A third of universities in Russia are now privately run, according to Incorvuz, an organisation campaigning for greater educational plurality in the Confederation of Independent States and the Baltic.
The bull market in private education is fuelled both by the collapse of adequate financial and administrative support for state colleges and the demands of a rapidly changing economy.
Of around 900 licensed universities now operating in the Russian Federation, as many as 300 are privately run, according to Incorvuz, the International Corporation of Graduates of Soviet Educational Institutions.
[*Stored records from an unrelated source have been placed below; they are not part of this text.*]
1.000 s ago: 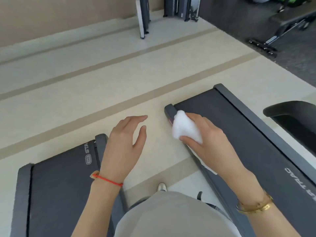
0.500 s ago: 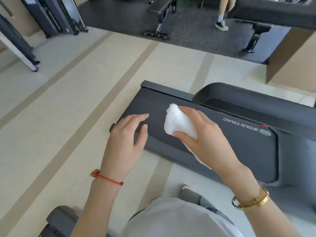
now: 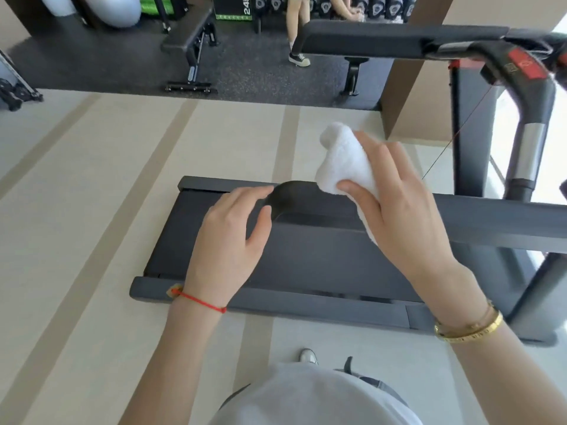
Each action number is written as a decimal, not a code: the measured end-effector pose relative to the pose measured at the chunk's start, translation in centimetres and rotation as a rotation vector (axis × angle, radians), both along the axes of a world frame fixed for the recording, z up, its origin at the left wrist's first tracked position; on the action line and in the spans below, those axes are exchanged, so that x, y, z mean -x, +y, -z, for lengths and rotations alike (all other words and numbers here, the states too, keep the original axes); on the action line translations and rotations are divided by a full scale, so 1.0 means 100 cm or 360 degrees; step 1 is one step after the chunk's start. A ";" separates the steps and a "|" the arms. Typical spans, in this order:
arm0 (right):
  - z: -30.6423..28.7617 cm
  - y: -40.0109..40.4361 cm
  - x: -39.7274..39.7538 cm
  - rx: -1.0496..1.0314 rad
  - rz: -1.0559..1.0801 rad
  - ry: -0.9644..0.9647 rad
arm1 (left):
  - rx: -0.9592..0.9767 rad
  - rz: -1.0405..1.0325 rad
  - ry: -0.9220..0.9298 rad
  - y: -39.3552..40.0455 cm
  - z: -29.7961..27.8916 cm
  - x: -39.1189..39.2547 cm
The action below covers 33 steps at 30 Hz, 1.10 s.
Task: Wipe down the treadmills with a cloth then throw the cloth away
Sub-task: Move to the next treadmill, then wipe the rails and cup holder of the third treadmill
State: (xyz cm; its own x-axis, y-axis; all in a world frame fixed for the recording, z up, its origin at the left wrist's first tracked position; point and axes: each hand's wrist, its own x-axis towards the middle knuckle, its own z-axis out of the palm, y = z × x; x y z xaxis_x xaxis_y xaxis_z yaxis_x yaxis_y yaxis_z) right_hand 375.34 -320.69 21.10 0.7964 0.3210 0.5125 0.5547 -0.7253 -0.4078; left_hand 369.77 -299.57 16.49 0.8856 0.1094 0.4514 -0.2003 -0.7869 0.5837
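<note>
Cloth (image 3: 343,161) gripped by right hand (image 3: 399,210), lower part hidden; left hand (image 3: 228,240) loose, empty; treadmill (image 3: 306,271) partly covered.

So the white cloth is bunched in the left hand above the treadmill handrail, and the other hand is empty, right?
Not quite. The head view shows the white cloth bunched in the right hand, not the left. It is above the treadmill handrail, and the other hand, the left hand, is empty with fingers relaxed.

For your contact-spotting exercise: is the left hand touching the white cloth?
Apart. The head view shows the left hand open and empty, with dark treadmill handrail visible between it and the white cloth, which the right hand grips.
</note>
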 end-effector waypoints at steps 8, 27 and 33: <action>0.032 -0.039 -0.048 0.0664 0.0018 0.0133 | -0.0029 0.0043 0.0124 -0.030 0.015 -0.055; 0.070 -0.031 -0.079 0.0521 0.0342 0.0031 | -0.0031 0.0073 0.0325 -0.018 0.032 -0.078; 0.077 0.012 -0.080 0.0544 0.0280 -0.0076 | 0.0037 0.0100 0.0343 -0.018 0.034 -0.073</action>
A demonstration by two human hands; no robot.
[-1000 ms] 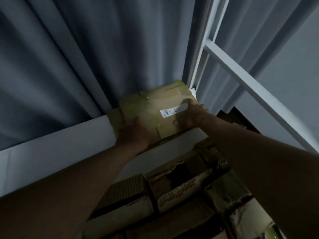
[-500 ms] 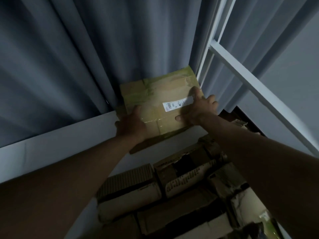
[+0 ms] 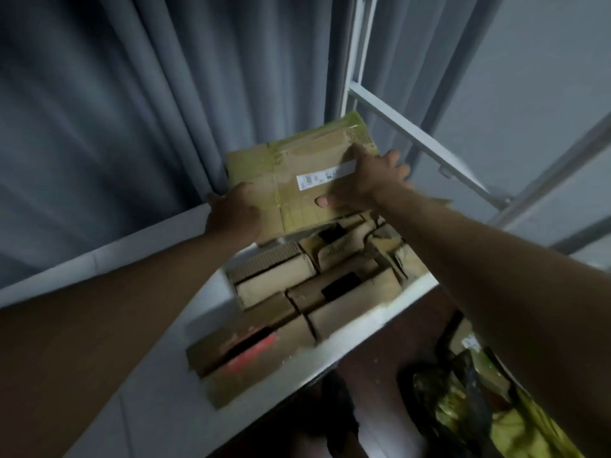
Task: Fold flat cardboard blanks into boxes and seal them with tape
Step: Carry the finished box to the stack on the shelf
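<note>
cardboard, taped in yellowish strips and carrying a white barcode label (image 3: 325, 176), makes up the flat box (image 3: 299, 180) we hold up at the far centre, in front of the grey curtain (image 3: 132, 110). our left hand (image 3: 235, 214) grips its near left corner with fingers curled around the edge, while our right hand (image 3: 365, 181) holds the right side, thumb on the face and fingers wrapped over the far edge. below it, more cardboard boxes (image 3: 297, 292) lie packed on a white shelf (image 3: 347, 345), with a white metal frame (image 3: 413, 137) to the right.
</note>
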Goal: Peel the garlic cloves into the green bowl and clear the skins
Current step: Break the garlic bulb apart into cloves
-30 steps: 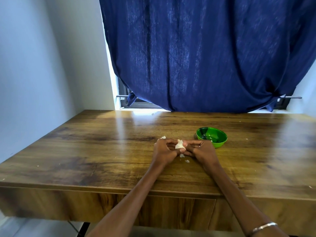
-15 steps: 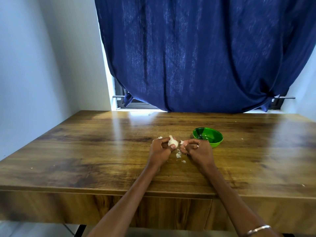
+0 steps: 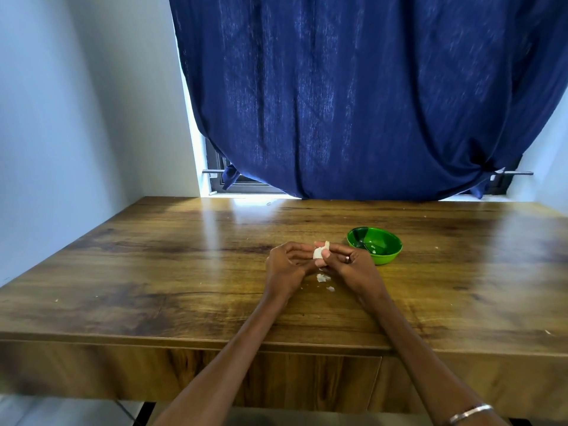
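A white piece of garlic (image 3: 319, 251) sits between my two hands just above the wooden table (image 3: 153, 272). My left hand (image 3: 287, 265) curls its fingers around it from the left. My right hand (image 3: 347, 265) pinches it from the right with thumb and fingers. The green bowl (image 3: 375, 245) stands on the table just right of my right hand, with a small pale piece inside. Loose white skins (image 3: 322, 278) lie on the table under my hands.
A dark blue curtain (image 3: 368, 103) hangs behind the table's far edge over a window. A white wall stands to the left. Tiny crumbs dot the table. A metal bangle (image 3: 470, 413) is on my right wrist.
My hands were slightly apart half a second ago, the garlic in the left one; now they have come together and both hold it. The view shifted a little.
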A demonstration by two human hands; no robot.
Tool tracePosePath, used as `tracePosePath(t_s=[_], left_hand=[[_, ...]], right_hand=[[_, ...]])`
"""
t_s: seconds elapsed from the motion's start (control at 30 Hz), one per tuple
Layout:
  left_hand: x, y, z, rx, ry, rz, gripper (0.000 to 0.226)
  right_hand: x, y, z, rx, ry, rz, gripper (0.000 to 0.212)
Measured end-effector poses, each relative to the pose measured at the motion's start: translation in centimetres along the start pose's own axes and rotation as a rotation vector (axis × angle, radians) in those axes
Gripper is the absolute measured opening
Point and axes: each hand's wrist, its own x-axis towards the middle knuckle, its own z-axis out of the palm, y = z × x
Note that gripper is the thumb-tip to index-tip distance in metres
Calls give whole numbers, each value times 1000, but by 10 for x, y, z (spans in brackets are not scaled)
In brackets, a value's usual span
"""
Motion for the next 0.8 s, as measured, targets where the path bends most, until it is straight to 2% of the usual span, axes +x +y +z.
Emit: tracePosePath(t_s=[0.13, 0.3, 0.43, 0.53, 0.67, 0.8], left_hand=[[-1, -1, 0, 4, -10, 5, 31], [-2, 1, 4, 46, 19, -2, 31], [-2, 1, 4, -9, 37, -54, 27], [-4, 2, 6, 43, 9, 0, 28], [-6, 6, 8, 132, -45, 101, 35], [-5, 6, 7, 179, -23, 71, 37]], right_hand=[[-3, -3, -2, 0, -53, -1, 28], [0, 3, -1, -61, -16, -8, 20], [-1, 0, 1, 93, 44, 51, 20], [-3, 0, 2, 104, 54, 45, 19], [-2, 5, 1, -34, 167, 20, 17], [2, 12, -3, -174, 205, 31, 21]])
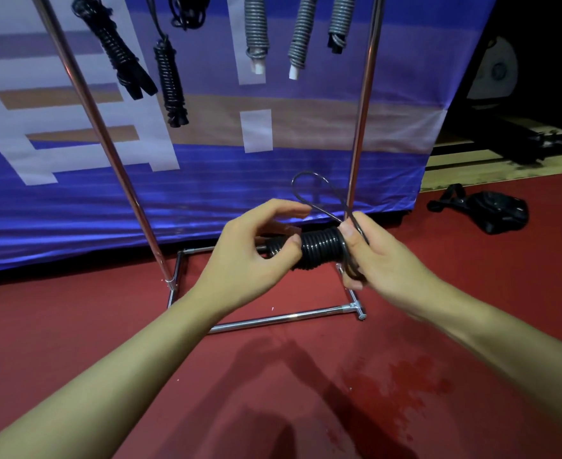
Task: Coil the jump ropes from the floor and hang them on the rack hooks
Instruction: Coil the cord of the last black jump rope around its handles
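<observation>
A black jump rope (321, 248), wound into a tight coil around its handles, lies level between my hands in front of the metal rack (114, 160). My left hand (256, 253) pinches the coil's left end between thumb and fingers. My right hand (372, 256) grips the right end, with a loose loop of cord (309, 190) arcing up from it. Coiled black ropes (170, 84) and coiled grey ropes (256, 31) hang from the top of the rack; its hooks are out of view.
The rack's chrome base bars (282, 318) lie on the red floor (107, 326) just below my hands. A blue and white banner (206, 180) hangs behind the rack. A black strap bundle (491, 210) lies on the floor at the right.
</observation>
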A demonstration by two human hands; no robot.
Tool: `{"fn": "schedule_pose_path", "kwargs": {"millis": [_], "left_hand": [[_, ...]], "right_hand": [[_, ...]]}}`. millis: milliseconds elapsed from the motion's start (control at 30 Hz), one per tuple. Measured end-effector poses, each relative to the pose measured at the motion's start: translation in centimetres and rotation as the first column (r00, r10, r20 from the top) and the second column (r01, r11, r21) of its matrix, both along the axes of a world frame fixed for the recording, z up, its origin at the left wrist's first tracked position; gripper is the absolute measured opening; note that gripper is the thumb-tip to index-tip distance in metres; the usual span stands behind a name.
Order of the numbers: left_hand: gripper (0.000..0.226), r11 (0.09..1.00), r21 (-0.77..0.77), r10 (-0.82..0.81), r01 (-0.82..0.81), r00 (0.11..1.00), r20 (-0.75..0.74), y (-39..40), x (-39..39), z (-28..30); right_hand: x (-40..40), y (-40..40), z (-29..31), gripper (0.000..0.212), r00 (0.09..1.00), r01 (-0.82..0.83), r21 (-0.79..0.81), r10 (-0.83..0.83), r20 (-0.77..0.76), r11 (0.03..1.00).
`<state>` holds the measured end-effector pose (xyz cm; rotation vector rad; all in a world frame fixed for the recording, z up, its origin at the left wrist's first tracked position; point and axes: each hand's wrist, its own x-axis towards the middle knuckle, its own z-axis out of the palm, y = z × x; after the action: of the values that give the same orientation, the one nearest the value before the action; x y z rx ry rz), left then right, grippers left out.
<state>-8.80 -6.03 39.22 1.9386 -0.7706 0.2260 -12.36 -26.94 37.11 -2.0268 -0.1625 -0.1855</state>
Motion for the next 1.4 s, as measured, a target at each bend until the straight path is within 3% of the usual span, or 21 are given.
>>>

State universities and higher education institutions, which under the Soviet system came under the financial control of the State Committee for Higher Education and ministries of education, health, culture, agriculture and 16 others have been unable, unwilling or simply hampered, to respond to the complex challenges of post-communist Russia.
Most private universities have been established to meet the demand for business, economic, financial and administrative education largely lacking in state colleges, where there is a classical menu of science, technology and theory-based humanities.
Many are small and of debatable quality - sprouting and withering as fast as the forest mushrooms Russians love to eat. But a significant number have excellent staff and offer a quality education, according to Larisa Konovalova, general director of Incorvuz.
"It is an extremely interesting and dynamic process; growth and diminishment - this is why I always talk of an average of 300 of these institutions," said Dr Konovalova, a graduate of St Petersburg's University of Engineering and Economics, who holds a doctorate in international economics.
"The major problem for private universities today is not getting licensed, but becoming accredited; without this a college cannot offer state diplomas. The law says they must wait at least three years and many of these new universities don't have that much patience."
Quality control may have slipped alarmingly in many areas of post-Soviet academic life, but the rigorous attitude towards intellectual standards remains - rumours of students bribing their way into colleges or through exams, notwithstanding.
It comes as no surprise then, that the only private university yet to achieve this coveted accredition is Gennady Yagodin's Moscow-based International University.
Professor Yagodin, a former minister of education under Gorbachev and one-time top official at the International Atomic Energy Agency in Vienna, is rector of a small, but well-funded college based in a classy old building on Leningradsky Prospect, which was once a training school for Communist party high-fliers.
Today its 500 fee-paying students follow bachelor and graduate programmes closely modelled on the United States university system. Russian students pay annual tuition fees of around $5,000, although each year a fifth of first-years are granted scholarships based on an entry exam. All students must be proficient in English and the competitive nature of the institution is reflected in the fact that continued fee-waivers are won through a further annual grades-based competition.
Four-year undergraduate courses offer broad-based study programmes for the first two years followed by greater specialisation. Mr Yagodin's high-level connections both in Russia and the United States guarantee a steady flow of influential guest speakers at the lecterns in the main auditorium, where the warming aroma of biscuit-baking wafts in through open windows from the Bolshevik Biscuit factory next door - appropriately the first state enterprise to be privatised in 1992 following the fall of Mikhail Gorbachev.
International University, like the other new private colleges, is primarily a school for business administrators, economists and lawyers. Its first graduate class received their degrees this summer, and students are already proving their value in the market place, Professor Yagodin says. A number who have already graduated via American or European universities are working for banks, joint ventures or other commercial firms in Russia earning up to $1,000 a month - twice their rector's salary.
"To be a really fine teacher you must always turn out students who are better than you," Professor Yagodin says. He is pleased with progress: computing equipment is to be found throughout the classrooms; the High School of Applied Information Technology, a commercial partnership with a US computing firm, trains software and computing engineers with the help of more than $100,000 worth of technical hardware; and the college has been connected to the internet.
But three years after the college formally opened with the blessing of President Yeltsin, chairman of its board of trustees, the key lesson the professor has learned is of critical importance to British and European institutions: modelling a Russian university on the US system may not have been the best idea. "One thing about the American kind of education is that it is much more pragmatic than the European, which tends to be more concerned with the fundamental; Russia certainly needs a lot of pragmatism, but not to the extent of replacing the Russian and European system entirely."